Bacteriophage therapy to combat antibiotic resistance is an example of an emerging strategy to reduce antibiotic resistance (Gordillo Altamirano and Barr, 2019). Bacteriophage (or just phage) therapy has been revived recently and involves bacteriophages that are absorbed by a specific host-bacterium and that can be targeted with great precision, resulting in lysis and death of the antibiotic-resistant bacterium (Gordillo Altamirano and Barr, 2019). However, continually implementing this strategy will simply favour phage-resistance bacteria as readily as antibiotic-resistant bacteria.
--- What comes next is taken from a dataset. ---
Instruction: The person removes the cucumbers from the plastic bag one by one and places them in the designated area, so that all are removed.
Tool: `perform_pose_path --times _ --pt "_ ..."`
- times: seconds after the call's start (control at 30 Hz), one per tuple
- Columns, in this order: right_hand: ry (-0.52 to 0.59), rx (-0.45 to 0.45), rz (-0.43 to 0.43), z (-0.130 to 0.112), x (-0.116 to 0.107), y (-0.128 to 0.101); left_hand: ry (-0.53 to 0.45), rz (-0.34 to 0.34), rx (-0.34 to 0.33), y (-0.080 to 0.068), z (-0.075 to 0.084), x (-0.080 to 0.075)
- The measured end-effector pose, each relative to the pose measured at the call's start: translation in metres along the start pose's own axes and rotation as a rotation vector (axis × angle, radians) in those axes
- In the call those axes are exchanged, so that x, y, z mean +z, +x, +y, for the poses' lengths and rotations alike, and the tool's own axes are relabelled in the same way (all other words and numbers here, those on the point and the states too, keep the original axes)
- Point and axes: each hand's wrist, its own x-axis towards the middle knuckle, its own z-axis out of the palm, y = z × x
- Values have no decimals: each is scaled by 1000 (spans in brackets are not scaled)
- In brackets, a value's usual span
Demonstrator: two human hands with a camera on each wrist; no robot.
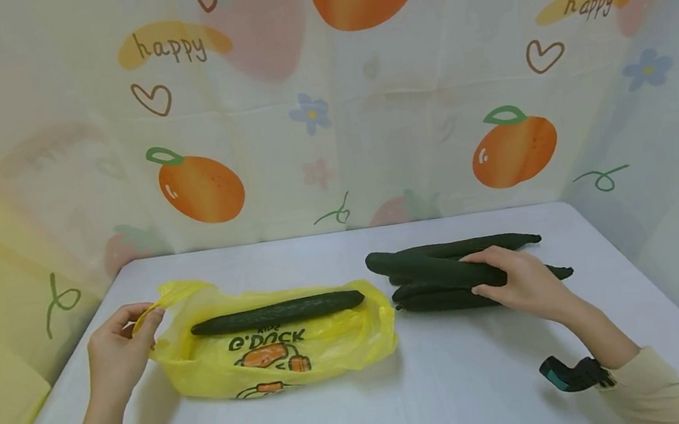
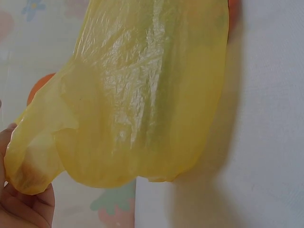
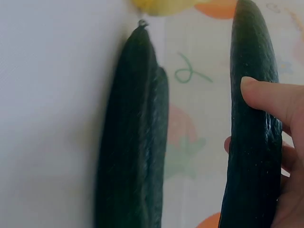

Nevertheless, a holistic approach that uses a combination of antibiotics, phages, and other strategies may act to control the rate of evolution of “super resistant” bacteria.

Prophylactic treatments have a higher chance of success at eradicating the targeted organism and reducing insurgence of resistance compared with therapeutic treatments (Kennedy and Read, 2017). Vaccine development and antiretroviral treatments are exemplary cases. The wide use of vaccines for many decades against various microorganisms, imposes strong selection for resistance to emerge. However, vaccine resistance is rarely observed (Kennedy and Read, 2017, 2018). This is due to the prophylactic nature of vaccines combined with the fact that vaccines tend to induce immune responses against multiple targets on a single pathogen, increasing the difficulty to evolve resistance (Kennedy and Read, 2017). Prophylactic measures ensure the immune system retains memory of the measures against pathogens, which increases efficiency for future incursions. Prophylactic measures also induce population bottlenecks, prior the use of xenobiotics, which drastically reduce genetic diversity, and hinders the capacity microorganisms have to develop resistance to the xenobiotics in question (Alyokhin et al., 2025). Antibiotics in contrast, do not create this memory response, and act post-invasion when genetic diversity is higher, and resistant individuals can be selected for (Alyokhin et al., 2025). HIV pre-exposure prophylaxis (PrEP) is another successful approach that has been implemented globally for more than a decade without a rise in resistance (Gibas et al., 2019). This antiretroviral strategy, similar to vaccines, relies on its prophylactic nature and induction of the immune response to eradicate the virus, creating population bottlenecks, which reduces genetic diversity and hence the scope for resistance to be selected for (Gibas et al., 2019).

Other more novel, but not as effective, strategies are the use of anti-antibiotics, which are compounds that inactivate intravenous antibiotics that reach the gastrointestinal tract in humans (LaJeunesse, 2020). The precise deployment prevents resistance in off-target bacteria while maintaining the effectiveness of antibiotics in the rest of the body (Morley et al., 2019). Pairing strategies such as the use of anti-antibiotics with the use of bacteriophages, when prophylactic strategies such as vaccines are not available, may potentially reduce the emergence of antibiotic-resistant bacteria, as these compounds will reduce the selective pressure stemming from antibiotic usage. Furthermore, these strategies can be informed by components of evolutionary concepts, including kin selection theory. Bacteria can adjust their virulence based on their social and abiotic environment (Kümmerli, 2015). Social interactions between bacteria are also important in antibiotic-resistant scenarios, since resistance to xenobiotics can change dramatically depending on the bacterial community structure (Denk-Lobnig and Wood, 2023, 2025). In some contexts, resistance can rapidly evolve through the community when endogenous bacteria protect the pathogenic bacteria by metabolising antibiotics before they reach the pathogenic strains. And social interactions can, inversely, reduce the prevalence of resistant strains if the microbial communities exhibit mutualistic cross-feeding interactions. In these cases, the most antibiotic susceptible strain will determine the antibiotic susceptibility for the whole community, since without this strain the whole community collapses. Pearl Mizrahi et al. (2023) also showed that strains of susceptible bacteria can evolve tolerance to antibiotic compounds if they cohabit with resistant strains of the same bacterial species. Applying these evolutionary insights may allow us to predict the emergence of antibiotic resistance and may prove helpful in understanding the population dynamics of xenobiotic resistance.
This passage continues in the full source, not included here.